Please keep to the lines below from the one with "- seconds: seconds" through the one with "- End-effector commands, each", and restate them word for word, ends included.

* [EXERCISE DATA]:
--------

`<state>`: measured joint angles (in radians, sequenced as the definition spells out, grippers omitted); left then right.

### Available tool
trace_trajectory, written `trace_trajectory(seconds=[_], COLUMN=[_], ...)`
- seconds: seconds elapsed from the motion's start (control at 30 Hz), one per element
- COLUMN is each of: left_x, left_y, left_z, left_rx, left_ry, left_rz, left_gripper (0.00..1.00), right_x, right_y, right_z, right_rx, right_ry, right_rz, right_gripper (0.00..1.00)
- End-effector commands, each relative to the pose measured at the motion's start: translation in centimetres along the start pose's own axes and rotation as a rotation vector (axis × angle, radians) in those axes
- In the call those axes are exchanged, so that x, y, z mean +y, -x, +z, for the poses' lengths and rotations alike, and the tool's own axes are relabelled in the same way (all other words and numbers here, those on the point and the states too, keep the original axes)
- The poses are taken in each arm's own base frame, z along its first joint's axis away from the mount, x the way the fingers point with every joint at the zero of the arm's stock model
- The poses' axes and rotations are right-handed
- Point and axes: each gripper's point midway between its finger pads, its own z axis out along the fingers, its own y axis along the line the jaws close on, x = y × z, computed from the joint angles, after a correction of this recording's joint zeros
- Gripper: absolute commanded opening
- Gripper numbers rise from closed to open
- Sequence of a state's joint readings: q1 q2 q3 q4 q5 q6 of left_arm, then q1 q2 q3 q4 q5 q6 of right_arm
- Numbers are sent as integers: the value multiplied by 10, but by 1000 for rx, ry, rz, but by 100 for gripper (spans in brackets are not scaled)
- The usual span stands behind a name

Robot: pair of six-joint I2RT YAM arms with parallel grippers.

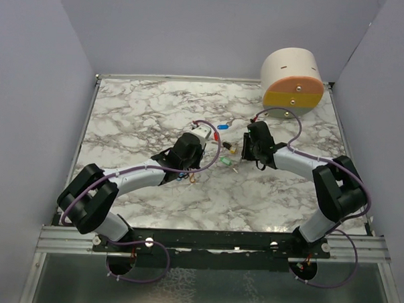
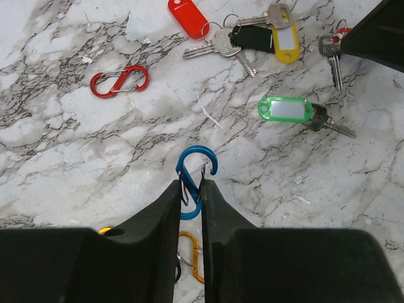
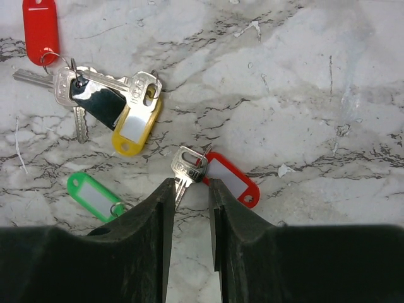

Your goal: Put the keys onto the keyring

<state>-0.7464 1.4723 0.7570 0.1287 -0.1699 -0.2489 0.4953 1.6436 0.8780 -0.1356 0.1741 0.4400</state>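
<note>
Both arms are pale grey tubes with chunky black joints, left arm (image 1: 130, 177) and right arm (image 1: 297, 159) alike. Thin purple cable (image 1: 219, 147) along each, looping under the metal rail (image 1: 211, 240). Fingers (image 2: 158, 240) matte black wedges.

The keys (image 1: 230, 155) lie scattered mid-bench (image 1: 136, 115), between the left end effector (image 2: 192, 183) and the right end effector (image 3: 190, 183). The keyring (image 2: 194, 180) sits between the left one's fingers, just left and far of the keys. A loose clip (image 2: 118, 82) lies apart from it. One tagged key (image 3: 189, 167) lies between the right one's fingers. A drum (image 1: 292, 78) stands at the far right corner.
</note>
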Motion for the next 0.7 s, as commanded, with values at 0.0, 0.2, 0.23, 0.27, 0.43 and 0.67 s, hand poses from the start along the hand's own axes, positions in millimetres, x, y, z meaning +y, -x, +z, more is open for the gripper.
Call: trace_trajectory(seconds=[0.0, 0.2, 0.23, 0.27, 0.43, 0.67], left_x=[-3, -1, -1, -1, -1, 0], left_y=[2, 1, 1, 1, 0, -3], left_z=[3, 5, 5, 6, 8, 10], left_rx=[-2, 1, 2, 3, 7, 16], left_ry=[-22, -23, -23, -22, -24, -23], left_rz=[-12, -15, -14, -15, -16, -16], left_gripper=[0, 0, 0, 0, 0, 0], right_x=[-2, -2, -2, -2, -4, -5], right_y=[17, 17, 17, 18, 19, 18], right_z=[8, 14, 14, 15, 16, 20], right_rx=[-44, -39, -40, -42, -46, -45], right_ry=[-33, -42, -43, -43, -53, -62], right_rz=[18, 17, 16, 17, 17, 16], right_gripper=[28, 26, 25, 25, 23, 20])
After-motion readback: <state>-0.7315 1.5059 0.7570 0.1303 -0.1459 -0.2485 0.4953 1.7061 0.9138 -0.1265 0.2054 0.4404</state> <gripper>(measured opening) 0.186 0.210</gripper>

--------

* [SOLUTION TO THE EXERCISE]:
- seconds: seconds elapsed from the motion's start (control at 30 Hz), one per element
- COLUMN is each of: left_x, left_y, left_z, left_rx, left_ry, left_rz, left_gripper (0.00..1.00), right_x, right_y, right_z, right_rx, right_ry, right_rz, right_gripper (0.00..1.00)
- End-effector commands, each relative to the pose measured at the motion's start: translation in centimetres along the start pose's own axes and rotation as a rotation vector (axis × angle, radians) in those axes

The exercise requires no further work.